_MATERIAL PROVIDED_:
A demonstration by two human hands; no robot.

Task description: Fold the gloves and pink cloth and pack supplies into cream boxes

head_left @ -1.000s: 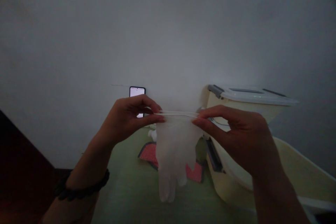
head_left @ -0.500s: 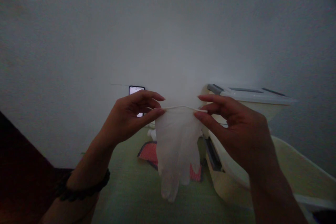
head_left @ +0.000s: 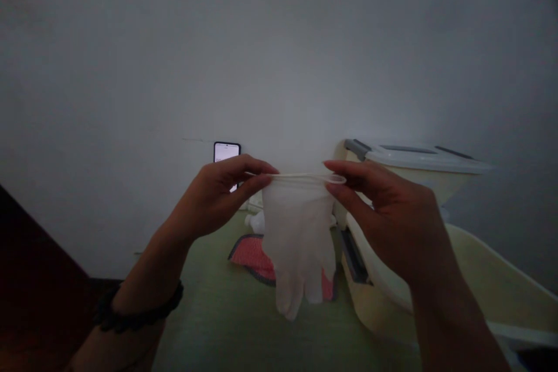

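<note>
A thin whitish disposable glove (head_left: 299,238) hangs in front of me with its fingers pointing down. My left hand (head_left: 218,195) pinches the left side of its rolled cuff. My right hand (head_left: 387,215) pinches the right side of the cuff, which is stretched between the two hands. A dark bead bracelet (head_left: 135,311) sits on my left wrist. The glove hangs above a green surface (head_left: 218,319).
A phone (head_left: 226,154) with a lit screen leans against the pale wall behind my left hand. A red cloth with a grey edge (head_left: 253,253) lies on the green surface. A cream bin with a white lid (head_left: 418,160) stands at the right. Dark furniture fills the lower left.
Both hands have risen a little with the glove. The cuff went from stretched taut in two lines to held slightly open, and the glove swung a bit to the right.
</note>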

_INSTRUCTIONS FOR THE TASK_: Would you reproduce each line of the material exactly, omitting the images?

_WRITTEN ANSWER_:
A demonstration by two human hands; no robot.

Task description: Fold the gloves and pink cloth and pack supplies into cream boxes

head_left @ -1.000s: 
head_left @ -0.500s: 
head_left @ +0.000s: 

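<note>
A thin whitish disposable glove (head_left: 299,238) hangs in front of me with its fingers pointing down. My left hand (head_left: 218,195) pinches the left side of its rolled cuff. My right hand (head_left: 387,215) pinches the right side of the cuff, which is stretched between the two hands. A dark bead bracelet (head_left: 135,311) sits on my left wrist. The glove hangs above a green surface (head_left: 218,319).
A phone (head_left: 226,154) with a lit screen leans against the pale wall behind my left hand. A red cloth with a grey edge (head_left: 253,253) lies on the green surface. A cream bin with a white lid (head_left: 418,160) stands at the right. Dark furniture fills the lower left.
Both hands have risen a little with the glove. The cuff went from stretched taut in two lines to held slightly open, and the glove swung a bit to the right.
</note>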

Nothing else belongs to this answer.